Farmers in Southwest Georgia struggle with sandy, pebbly, quickly draining soil. As a result, irrigation becomes a vital resource to keep the soil moist and fertile.
According to the Associated Press, farmers are now worried that their precious irrigation water will now be redirected to the drought-stricken city of Atlanta.
In the midst of unprecedented watering restrictions, Georgia citizens are living with strong watering restrictions, and some legislative leaders are hoping to build more state reservoirs. Some—including Atlanta Mayor Shirley Franklin—have also favored the idea of transferring water to her city from other areas via pipeline.

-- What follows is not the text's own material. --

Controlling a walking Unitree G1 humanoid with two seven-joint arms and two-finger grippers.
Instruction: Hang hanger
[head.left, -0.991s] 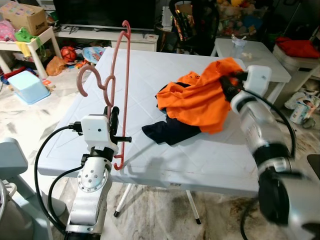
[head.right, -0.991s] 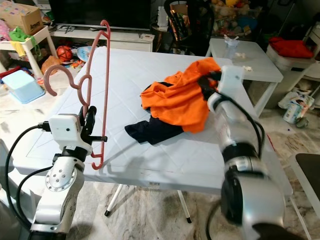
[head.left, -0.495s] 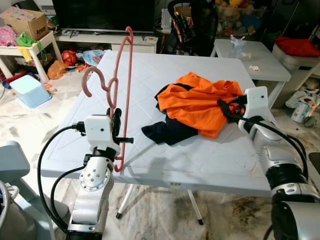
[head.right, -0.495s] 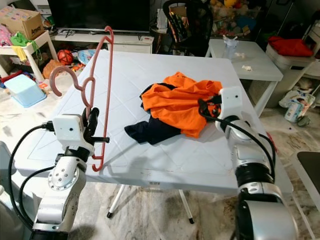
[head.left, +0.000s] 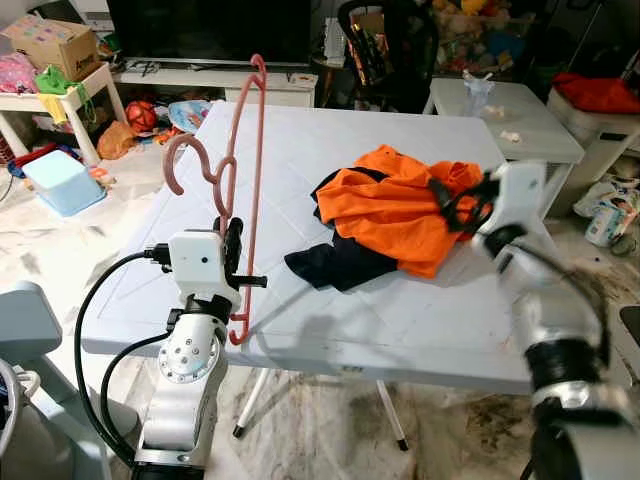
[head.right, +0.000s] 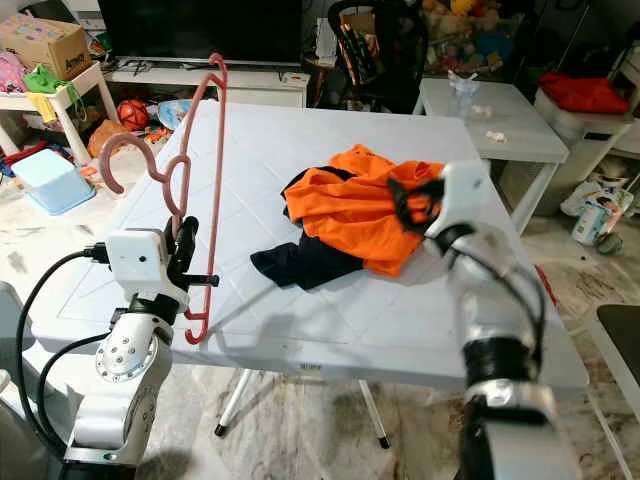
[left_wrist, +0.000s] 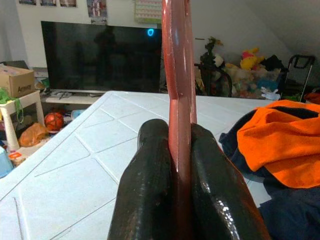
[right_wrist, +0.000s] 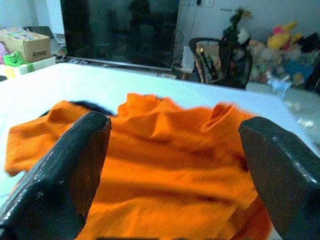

This concept is what is creating the tension between rural and urban Georgia.
"I don't want to throw a brick at Atlanta. But I feel like we're getting squeezed between entities as everyone competes for water," Glenn Cox, a farmer in Camilla told the Associated Press. "We just don't have enough clout. There are more trees in this plot of land than there are people in this county."
Wayne Juers, vice president of Pike Nursery Holding—which had to file for bankruptcy due to the drought—underscores the severity of watering restrictions, saying, "It caught us a little bit off guard. Homeowners started turning on homeowners, and if you're planting pansies out there, they think you're a criminal."
Metropolitan Atlanta boasts roughly 5 million people and projects more than 2 million more by 2030, when water usage could climb past 700 million gal a day.